May 26, 2022
Paris, France
Deadline (EXTENDED): March 1, 2022
ICA 2022’s location in Paris is a significant one for critical race scholars. Paris was a key site for the Négritude movement, and became a city of exile for influential Black scholars and artists including James Baldwin, Josephine Baker, Sidney Bechet and Richard Wright. Building on the 2019 #CommunicationSoWhite ICA preconference, the theme of this event centers on exile and scholarship on the edges. It considers what it means to experience exile in our own fields and disciplines, to be pushed out, excluded, living outside the boundaries. It also addresses ways to tackle the pain of exile, or to understand exile as replenishing and restorative.

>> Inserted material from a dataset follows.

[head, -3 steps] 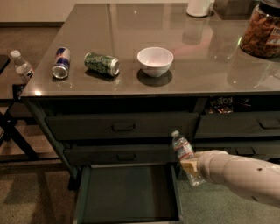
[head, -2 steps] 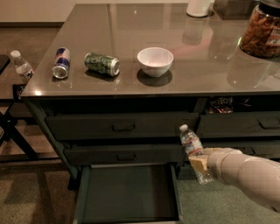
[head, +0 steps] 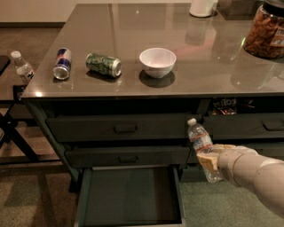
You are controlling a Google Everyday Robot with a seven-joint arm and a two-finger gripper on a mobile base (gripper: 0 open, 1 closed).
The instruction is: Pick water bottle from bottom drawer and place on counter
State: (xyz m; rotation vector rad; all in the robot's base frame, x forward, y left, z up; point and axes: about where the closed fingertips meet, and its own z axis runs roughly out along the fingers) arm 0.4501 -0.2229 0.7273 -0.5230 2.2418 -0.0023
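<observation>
The water bottle (head: 200, 138) is a small clear bottle with a white cap and a red and blue label. My gripper (head: 208, 158) is shut on its lower half and holds it in the air, tilted slightly left, in front of the cabinet's right drawers. The bottom drawer (head: 128, 196) is pulled open below and to the left, its dark floor bare. The glossy grey counter (head: 199, 66) lies above the bottle's cap.
On the counter sit a blue can (head: 62, 64), a green can on its side (head: 103, 64), a white bowl (head: 157, 62), a snack jar (head: 267, 31) and a white container (head: 202, 7). Another small clear bottle (head: 22, 67) stands on a low side table at left.
The gripper has carried the water bottle up and to the right, away from the open bottom drawer.
</observation>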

This preconference has two purposes:
– It follows up critical conversations around #CommunicationSoWhite, in terms of both Chakravartty et al.’s (2018) Journal of Communication article and the 2019 ICA pre-conference (organized by Eve Ng, Khadijah Costley White, Alfred Martin Jr., and Anamik Saha). Since then, there has been a greater recognition amongst our departments, associations, and institutions about the historical marginalization of racialized folk in university culture, followed by some increased investment in equality, diversity and inclusion initiatives. As such, the first aim of the preconference is to reflect upon the new forms of equality, diversity and inclusion that have been implemented in media and communication since the #CommunicationSoWhite moment.
– The second aim is to extend the discussion beyond academia, and consider the recent broader political attacks on critical race scholarship. The past year has seen the disturbing trend of populist right-wing political forces across Europe and the US painting critical race theory (whatever they understand it to be) as a threat to liberal democracy. This has also been a pronounced trend in France, which finds political leaders attacking such critical scholarship as fundamentally at odds with French liberal ideals. As such, the preconference will provide a space for delegates to reflect upon these troubling new political currents and conceptualize our responses to it as academics and activists. We will explore these complex conditions of intellectual and political contestation through the theme of ‘exile’; in terms of what it means to be forced into exile, in our disciplines, in our institutions, in national life, but also in terms of choosing to go into exile, as a form of refusal of and resistance to conditions in former birthplace or intellectual homes.
Overall, this preconference will explore the marginalization and alienation of critical race scholarship in media and communication and political discourse more generally, and responses thereof (both in regards to interventions and survival). We aim to build conversations between academics and scholars from different national contexts, since the challenges and attacks experienced are not unique to one particular region.
Submissions
We anticipate many submissions will center on the U.S. and other Western contexts; we also hope the pre-conference will provide a discussion that spans both global North and South, and we encourage participation by submitters from outside North America and the U.K.
Please submit either:
(1) An abstract of 500-1,000 words, including notes and references. We encourage different types of submissions including position papers, case studies, and more conventional research papers that tackle any issue relating to the preconference themes. Please include your name, affiliation, and contact information (submission does not need to be anonymous).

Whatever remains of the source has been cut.